Insider Trading April 17, 2026 05:07 PM

Kinder Morgan Executive Disposes $49,167 in Class P Shares

VP for Products and Pipelines completed a pre-arranged sale as analysts adjusted outlooks and pipeline capacity discussions continue

By Ajmal Hussain KMI
Kinder Morgan Executive Disposes $49,167 in Class P Shares
KMI

Michael P. Garthwaite, Vice President and President of Products Pipelines at Kinder Morgan, sold 1,550 shares of the company's Class P common stock on April 16, 2026, under a 10b5-1 plan adopted December 9, 2025. The transaction totaled $49,167 at a weighted average price of $31.721 per share. The company has recent analyst activity and ongoing commercial developments that provide context to the trade.

Key Points

  • Michael P. Garthwaite sold 1,550 Class P shares on April 16, 2026, under a pre-arranged 10b5-1 plan adopted December 9, 2025.
  • The sale totaled $49,167 at a weighted average price of $31.721; transaction prices ranged from $31.695 to $31.765.
  • Market and corporate developments include analyst estimate changes, an extended open season for the Western Gateway Pipeline, and a reported eight-year streak of dividend increases with a 3.68% current yield.

Michael P. Garthwaite, who serves as Vice President and President, Products Pipelines at Kinder Morgan, Inc. (NYSE: KMI), executed a sale of 1,550 shares of Class P common stock on April 16, 2026, according to a Form 4 filed with the Securities and Exchange Commission.

The sale generated proceeds of $49,167 based on a weighted average sale price of $31.721 per share. The execution prices for the traded lots ranged between $31.695 and $31.765. The transaction was carried out under a pre-arranged 10b5-1 trading plan that Garthwaite adopted on December 9, 2025. After the sale, Garthwaite is reported to directly hold 44,843 shares of Kinder Morgan stock.

At the time of the report, Kinder Morgan shares were trading at $32.02 and the stock has returned 22% over the past year. Those price and return figures provide market context for the file-backed disclosure of the insider sale.

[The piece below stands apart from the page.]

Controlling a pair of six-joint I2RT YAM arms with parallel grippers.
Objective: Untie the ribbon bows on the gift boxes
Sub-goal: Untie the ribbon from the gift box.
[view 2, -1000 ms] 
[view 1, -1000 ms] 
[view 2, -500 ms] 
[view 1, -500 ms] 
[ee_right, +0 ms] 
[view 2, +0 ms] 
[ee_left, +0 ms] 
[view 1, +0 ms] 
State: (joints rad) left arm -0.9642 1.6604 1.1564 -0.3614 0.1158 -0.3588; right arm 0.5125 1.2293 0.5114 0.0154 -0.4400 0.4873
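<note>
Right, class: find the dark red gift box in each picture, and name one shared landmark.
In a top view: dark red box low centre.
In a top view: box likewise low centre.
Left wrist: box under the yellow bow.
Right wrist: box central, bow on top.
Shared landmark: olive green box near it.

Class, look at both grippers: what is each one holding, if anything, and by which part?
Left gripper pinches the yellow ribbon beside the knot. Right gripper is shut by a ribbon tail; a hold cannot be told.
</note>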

Beyond the insider trade, several firm-level and market updates were recorded that present a mixed set of signals for investors tracking KMI.

  • Raymond James adjusted its estimates upward, citing favorable weather and stronger volumes seen in late January, and moved its first-quarter 2026 EBITDA estimate to $2.350 billion.
  • Phillips 66 and Kinder Morgan extended the open season for the Western Gateway Pipeline through April 15, offering additional time for potential shippers to evaluate participation and secure necessary approvals.
  • Truist Securities initiated coverage on Kinder Morgan with a hold rating and a price target of $38.00, which corresponds to an implied 11.8x 2026 estimated EV/EBITDA multiple as stated by the firm.
  • Stifel raised its price target on Kinder Morgan to $33 from $30 while maintaining a hold rating, and based that adjustment on 2027 projections.
  • Wolfe Research issued a cautionary note on energy stocks generally, including Kinder Morgan, suggesting the possibility of a pullback after a strong year-to-date performance for the sector.

Investors who use InvestingPro tools are shown that Kinder Morgan has increased its dividend for eight consecutive years and that the current dividend yield stands at 3.68%. The platform additionally notes a set of ProTips and comprehensive Pro Research Reports that cover KMI and a broad set of U.S. equities.


The reported insider sale was completed through an established trading plan, a mechanism frequently used by corporate insiders to execute trades at preset intervals or prices. The broader company updates - analyst revisions, open season extensions, and sector commentary - present a mixed backdrop rather than a single directional signal. The direct holding remaining with the executive and the company-level items provide data points investors can factor into their assessment of Kinder Morgan's near-term operational and market position.

Risks

  • Analyst and market commentary is mixed - upward adjustments from some firms are balanced by caution from others, presenting uncertainty for equity valuation in the energy sector.
  • Open season extensions for pipeline capacity, such as the Western Gateway Pipeline, leave timing and final shipper commitments uncertain, which can affect future volume forecasts for midstream operators.
  • A potential sector pullback, as cautioned by some research firms, could compress multiples and weigh on investor sentiment for energy and pipeline stocks.